• **Exercise objective**:
Scan the entries below and extract each line with the word "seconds" in it.

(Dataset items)
>>>>>

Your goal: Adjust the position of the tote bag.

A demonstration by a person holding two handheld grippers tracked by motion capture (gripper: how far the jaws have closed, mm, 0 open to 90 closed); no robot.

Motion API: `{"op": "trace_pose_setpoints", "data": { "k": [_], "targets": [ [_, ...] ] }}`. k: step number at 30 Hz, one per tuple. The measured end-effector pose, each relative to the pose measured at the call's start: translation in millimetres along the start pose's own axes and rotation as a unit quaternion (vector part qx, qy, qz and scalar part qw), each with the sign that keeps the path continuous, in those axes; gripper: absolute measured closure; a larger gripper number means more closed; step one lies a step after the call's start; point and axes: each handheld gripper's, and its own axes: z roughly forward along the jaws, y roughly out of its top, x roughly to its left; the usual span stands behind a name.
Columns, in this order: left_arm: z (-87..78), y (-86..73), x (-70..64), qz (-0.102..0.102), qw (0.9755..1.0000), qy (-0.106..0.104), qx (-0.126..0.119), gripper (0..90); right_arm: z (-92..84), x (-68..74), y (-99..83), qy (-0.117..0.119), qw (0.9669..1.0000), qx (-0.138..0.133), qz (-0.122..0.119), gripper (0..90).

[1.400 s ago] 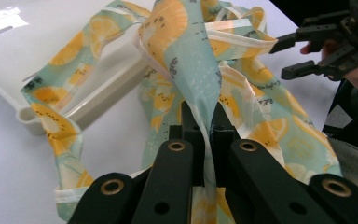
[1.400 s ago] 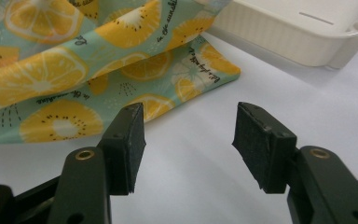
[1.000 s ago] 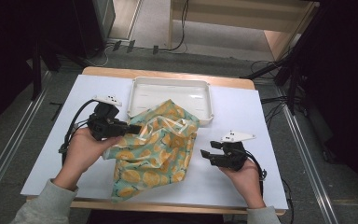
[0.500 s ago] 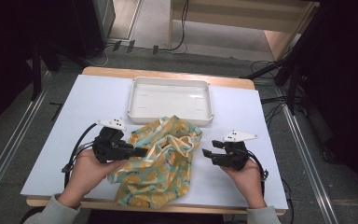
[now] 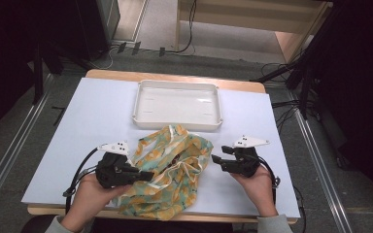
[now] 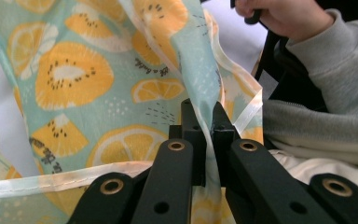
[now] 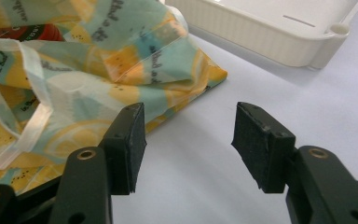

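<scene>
Lemon-print cloth bag (image 5: pixel 175 172): crumpled, lower centre of frame on table (image 5: pixel 92 121), long axis upper right to lower left. Left claw (image 5: pixel 148 175) clamped on its fabric; right claw (image 5: pixel 215 160) agape, empty, just beside.

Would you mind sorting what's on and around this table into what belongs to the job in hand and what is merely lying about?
In the job:
- lemon-print cloth, an edge pinched in the left gripper
- right gripper, jaws open beside the cloth, holding nothing
- white tray, empty, just behind the cloth

Lying about:
- cables on the floor beyond the table
- wooden frame farther back
</scene>
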Motion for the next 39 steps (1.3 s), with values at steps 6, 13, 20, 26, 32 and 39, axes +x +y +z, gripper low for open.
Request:
{"op": "trace_pose_setpoints", "data": {
  "k": [6,13,20,26,32,39],
  "targets": [
    [-0.5,-15.1,0.1,-0.004,0.9999,-0.010,0.001,89.9,-0.1,0.4,0.1,-0.001,1.0000,-0.001,0.000,45.7],
    [4.6,-28.3,1.7,0.001,0.9999,-0.014,0.003,89.6,-0.5,0.7,0.0,-0.001,1.0000,0.000,-0.002,45.7],
    [9.1,-33.7,8.0,0.000,0.9999,-0.012,0.009,84.8,-0.3,0.5,-0.3,0.000,1.0000,0.001,-0.002,45.7],
    [7.8,-34.0,8.2,0.009,0.9999,-0.002,0.011,66.5,-0.3,1.0,-0.5,0.001,1.0000,0.003,-0.002,45.8],
    [4.0,-31.8,7.0,0.012,0.9999,0.001,-0.001,50.2,-0.4,1.3,-0.8,0.001,1.0000,0.004,-0.003,45.9],
    [-3.0,-26.0,7.2,0.006,0.9999,0.002,-0.012,41.9,-0.6,0.7,-1.0,0.001,1.0000,0.004,-0.002,45.9]
  ]
}}
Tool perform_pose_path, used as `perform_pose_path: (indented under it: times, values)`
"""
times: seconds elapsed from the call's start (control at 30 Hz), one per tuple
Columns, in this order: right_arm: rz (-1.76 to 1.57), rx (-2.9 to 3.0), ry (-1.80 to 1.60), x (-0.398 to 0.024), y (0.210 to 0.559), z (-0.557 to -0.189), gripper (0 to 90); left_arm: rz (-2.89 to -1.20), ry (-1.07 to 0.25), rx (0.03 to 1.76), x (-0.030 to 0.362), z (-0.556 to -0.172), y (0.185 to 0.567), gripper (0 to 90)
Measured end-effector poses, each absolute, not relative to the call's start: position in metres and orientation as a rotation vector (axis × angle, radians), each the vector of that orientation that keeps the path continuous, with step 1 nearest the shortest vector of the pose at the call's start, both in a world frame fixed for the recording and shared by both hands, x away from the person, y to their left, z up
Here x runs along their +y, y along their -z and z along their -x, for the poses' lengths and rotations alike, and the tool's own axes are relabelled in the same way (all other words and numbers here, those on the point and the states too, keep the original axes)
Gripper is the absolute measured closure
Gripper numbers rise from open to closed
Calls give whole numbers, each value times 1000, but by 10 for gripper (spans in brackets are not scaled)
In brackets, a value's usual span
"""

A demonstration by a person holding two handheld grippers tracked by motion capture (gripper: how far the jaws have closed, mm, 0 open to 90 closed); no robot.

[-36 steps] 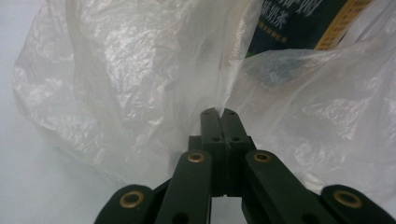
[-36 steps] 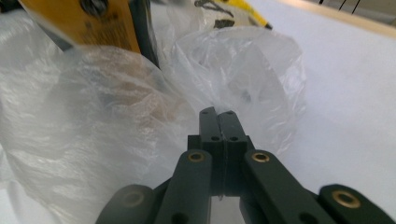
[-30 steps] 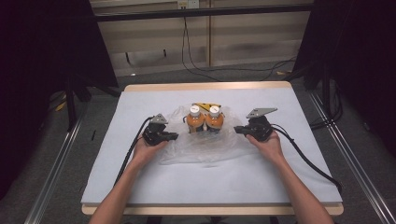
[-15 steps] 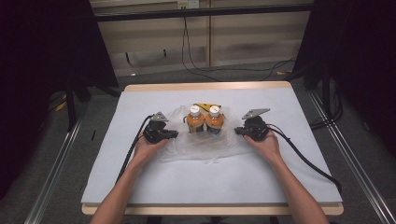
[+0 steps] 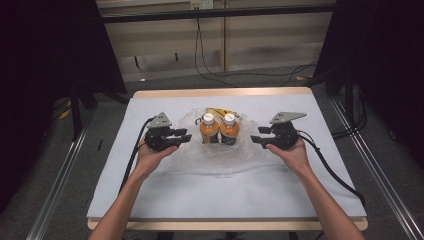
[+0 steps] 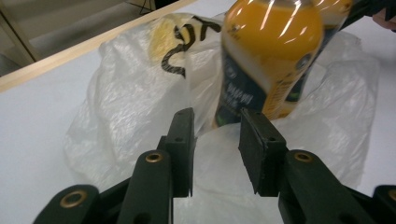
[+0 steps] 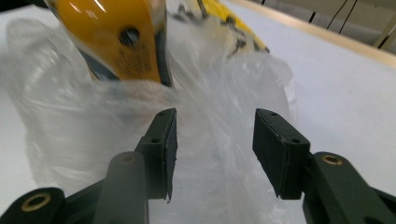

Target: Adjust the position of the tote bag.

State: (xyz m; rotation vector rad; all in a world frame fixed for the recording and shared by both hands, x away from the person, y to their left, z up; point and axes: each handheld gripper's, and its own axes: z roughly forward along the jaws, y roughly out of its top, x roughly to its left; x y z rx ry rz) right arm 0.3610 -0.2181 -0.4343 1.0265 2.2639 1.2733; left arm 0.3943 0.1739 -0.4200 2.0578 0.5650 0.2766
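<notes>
Two orange drink bottles with white caps stand upright side by side on a crumpled clear plastic bag in the middle of the table. My left gripper hovers just left of the bag, pointing at the bottles. My right gripper hovers just right of it, facing the left one. Both pairs of jaws have just been opening and the pads press on nothing. The left gripper looks across bag film at a bottle. The right gripper sees film and a bottle.
A yellow patch with black print shows behind the bottles, at the bag's far side. The white table cover has a wooden rim. A black cable trails from each gripper toward the front. Dark curtains and floor rails flank the table.
Both grippers went from shut to open and lifted a little off the table. The bag film has slackened around the bottles, which stay in place.
</notes>
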Motion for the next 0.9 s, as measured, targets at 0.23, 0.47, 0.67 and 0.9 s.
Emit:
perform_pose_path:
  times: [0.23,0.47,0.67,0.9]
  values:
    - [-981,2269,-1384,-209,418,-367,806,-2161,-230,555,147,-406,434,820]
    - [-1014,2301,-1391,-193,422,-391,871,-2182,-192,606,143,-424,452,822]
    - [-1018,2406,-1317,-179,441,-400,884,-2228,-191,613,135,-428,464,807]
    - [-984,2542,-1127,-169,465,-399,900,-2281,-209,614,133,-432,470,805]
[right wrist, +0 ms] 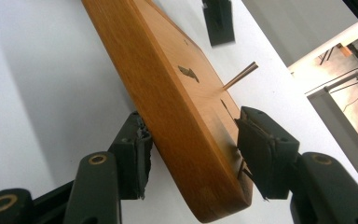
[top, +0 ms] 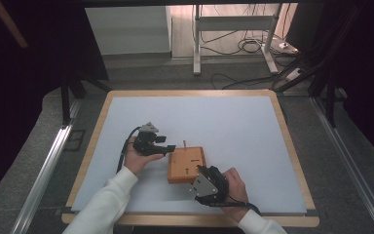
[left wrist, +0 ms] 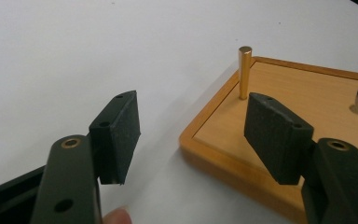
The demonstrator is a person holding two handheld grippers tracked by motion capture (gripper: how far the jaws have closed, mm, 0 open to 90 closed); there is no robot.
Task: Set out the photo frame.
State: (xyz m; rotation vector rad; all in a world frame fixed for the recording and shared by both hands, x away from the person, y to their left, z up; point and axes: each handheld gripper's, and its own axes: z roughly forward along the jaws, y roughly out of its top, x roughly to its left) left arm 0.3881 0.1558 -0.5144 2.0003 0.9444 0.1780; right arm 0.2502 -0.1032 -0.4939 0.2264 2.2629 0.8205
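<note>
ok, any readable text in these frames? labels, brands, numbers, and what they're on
None readable.
The wooden board: bare wood with dark slots and a brass peg, no markings.
The left gripper and the right gripper: plain black jaws, screw holes, no lettering.
The white table sheet: blank.
The gear on the floor beyond the table is too small to show any label.

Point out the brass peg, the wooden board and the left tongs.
brass peg [left wrist: 244,72], left gripper view, mid shaft.
wooden board [top: 186,163], high view, top face.
left tongs [left wrist: 191,133], left gripper view, midway between the open tips.
</note>
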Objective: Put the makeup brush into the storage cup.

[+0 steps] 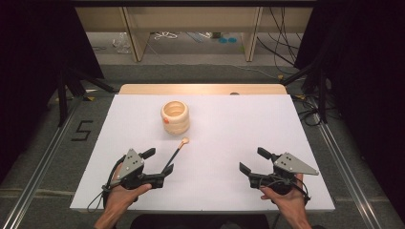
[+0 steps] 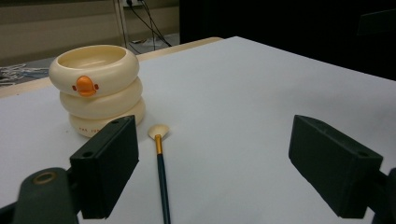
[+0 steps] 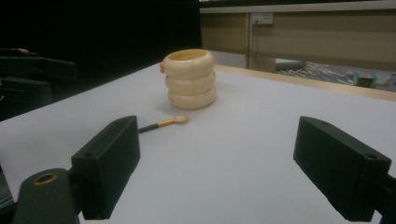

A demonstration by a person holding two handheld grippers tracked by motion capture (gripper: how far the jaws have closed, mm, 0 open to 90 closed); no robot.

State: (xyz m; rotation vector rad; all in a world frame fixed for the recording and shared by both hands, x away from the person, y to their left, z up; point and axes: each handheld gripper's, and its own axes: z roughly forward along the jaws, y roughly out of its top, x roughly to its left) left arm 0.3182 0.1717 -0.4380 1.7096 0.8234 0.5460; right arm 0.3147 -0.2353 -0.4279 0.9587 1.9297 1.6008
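At the near edge of the white table (image 1: 215, 143), the left gripper (image 1: 160, 166) and the right gripper (image 1: 251, 161) rest in the person's hands, both with jaws spread wide and nothing between them. A small makeup brush (image 1: 175, 153) lies on the table between the left gripper's jaws, its pale tip pointing far. Just beyond that tip stands a cream ringed cup (image 1: 175, 116) with an orange duck bill.
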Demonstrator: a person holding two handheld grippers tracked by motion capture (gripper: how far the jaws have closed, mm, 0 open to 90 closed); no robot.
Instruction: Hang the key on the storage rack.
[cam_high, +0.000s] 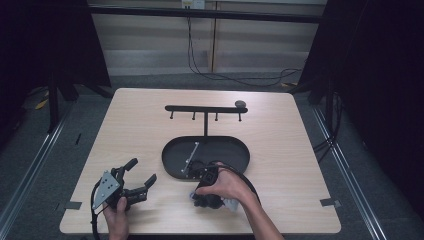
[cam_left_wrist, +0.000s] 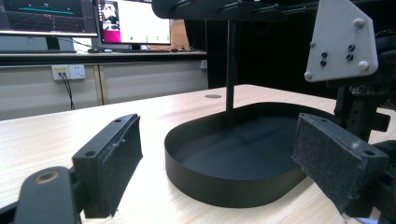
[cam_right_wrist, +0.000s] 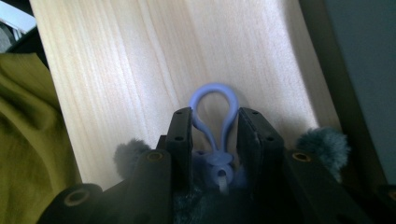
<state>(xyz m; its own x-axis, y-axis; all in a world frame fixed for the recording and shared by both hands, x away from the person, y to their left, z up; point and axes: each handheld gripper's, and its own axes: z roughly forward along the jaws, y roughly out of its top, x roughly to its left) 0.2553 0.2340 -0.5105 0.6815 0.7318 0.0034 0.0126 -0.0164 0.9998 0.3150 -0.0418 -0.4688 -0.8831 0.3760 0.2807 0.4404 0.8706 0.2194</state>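
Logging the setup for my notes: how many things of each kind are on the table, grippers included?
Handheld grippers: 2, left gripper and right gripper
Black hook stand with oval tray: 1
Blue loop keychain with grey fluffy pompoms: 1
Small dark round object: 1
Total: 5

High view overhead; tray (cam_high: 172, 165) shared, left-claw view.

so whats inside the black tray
In the tray stands the rack post, and a thin metal rod lies at its left. The right hand covers the near rim.
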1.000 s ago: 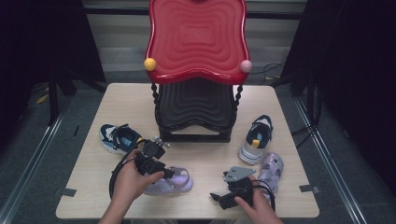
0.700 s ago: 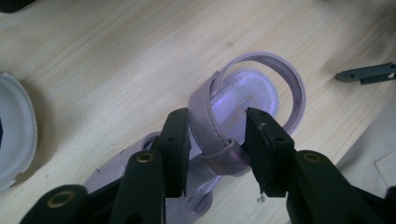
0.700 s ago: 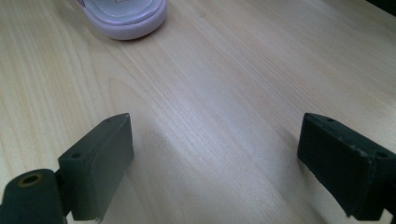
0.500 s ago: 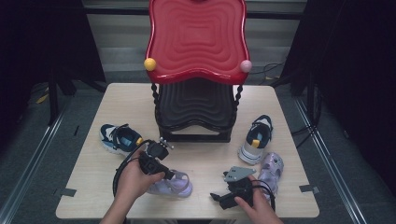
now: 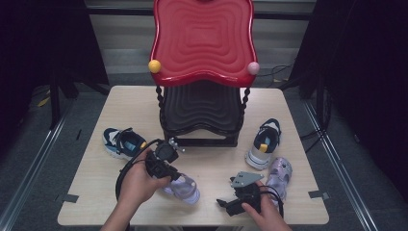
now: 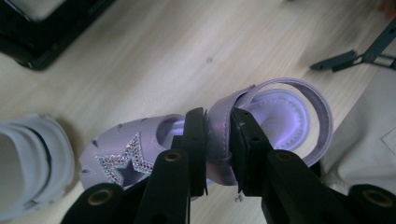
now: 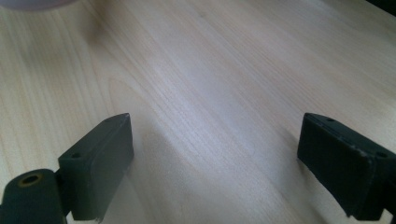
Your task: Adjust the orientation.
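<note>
My left gripper [image 6: 218,140] has just been closing, and its two black jaws are now clamped on the strap of the lilac sandal [image 6: 210,140], one jaw on each side of the band, the pads pressing it flat between them. In the left gripper view the sandal lies across the jaws: its toe end with the glittering star points off to one side, and its open heel loop curls away to the other. Taking the black stepped stand [image 5: 202,113] under the red wavy top [image 5: 202,41] as my landmark, the sandal [image 5: 182,186] sits in front of that stand, a little to its left-hand corner, on the wooden table [image 5: 96,192], with my left gripper [image 5: 161,161] between stand and sandal and my left hand [image 5: 137,183] behind it. My right gripper [image 7: 215,154] stands with its jaws wide apart, with bare wood between them and nothing held; in the high view it [image 5: 243,195] rests in front of the stand's right-hand corner, just beside a second lilac sandal [image 5: 280,174]. A dark blue trainer [image 5: 122,143] lies to the left of the stand, well apart from the held sandal, and a white and blue trainer [image 5: 262,144] lies to the right of the stand.
</note>
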Available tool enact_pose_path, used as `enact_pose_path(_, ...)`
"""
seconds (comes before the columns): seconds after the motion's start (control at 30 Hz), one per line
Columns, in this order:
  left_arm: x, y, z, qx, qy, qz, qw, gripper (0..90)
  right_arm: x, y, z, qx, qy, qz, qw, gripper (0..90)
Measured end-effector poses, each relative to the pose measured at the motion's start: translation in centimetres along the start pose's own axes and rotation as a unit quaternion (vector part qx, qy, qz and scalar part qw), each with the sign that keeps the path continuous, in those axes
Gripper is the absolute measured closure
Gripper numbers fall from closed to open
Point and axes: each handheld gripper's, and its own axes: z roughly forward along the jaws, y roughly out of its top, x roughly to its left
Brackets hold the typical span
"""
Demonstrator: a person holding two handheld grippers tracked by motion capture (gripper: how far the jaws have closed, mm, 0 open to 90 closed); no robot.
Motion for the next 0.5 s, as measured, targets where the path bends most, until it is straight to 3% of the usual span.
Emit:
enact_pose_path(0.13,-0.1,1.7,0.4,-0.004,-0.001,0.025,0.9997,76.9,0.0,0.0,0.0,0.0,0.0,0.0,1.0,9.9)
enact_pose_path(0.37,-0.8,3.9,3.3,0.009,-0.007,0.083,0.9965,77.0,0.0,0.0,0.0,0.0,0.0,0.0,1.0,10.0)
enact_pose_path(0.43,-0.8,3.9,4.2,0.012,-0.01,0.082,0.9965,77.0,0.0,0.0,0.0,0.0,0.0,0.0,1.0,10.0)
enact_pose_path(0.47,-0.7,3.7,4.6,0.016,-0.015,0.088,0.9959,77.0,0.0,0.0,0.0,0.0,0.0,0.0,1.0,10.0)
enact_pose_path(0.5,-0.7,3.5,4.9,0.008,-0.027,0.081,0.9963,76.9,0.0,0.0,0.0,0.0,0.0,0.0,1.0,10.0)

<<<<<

• **Output of the task**:
times: seconds elapsed from the call's start (control at 30 Hz), one per tuple
seconds (comes before the columns): seconds after the motion's start (control at 30 Hz), one per line

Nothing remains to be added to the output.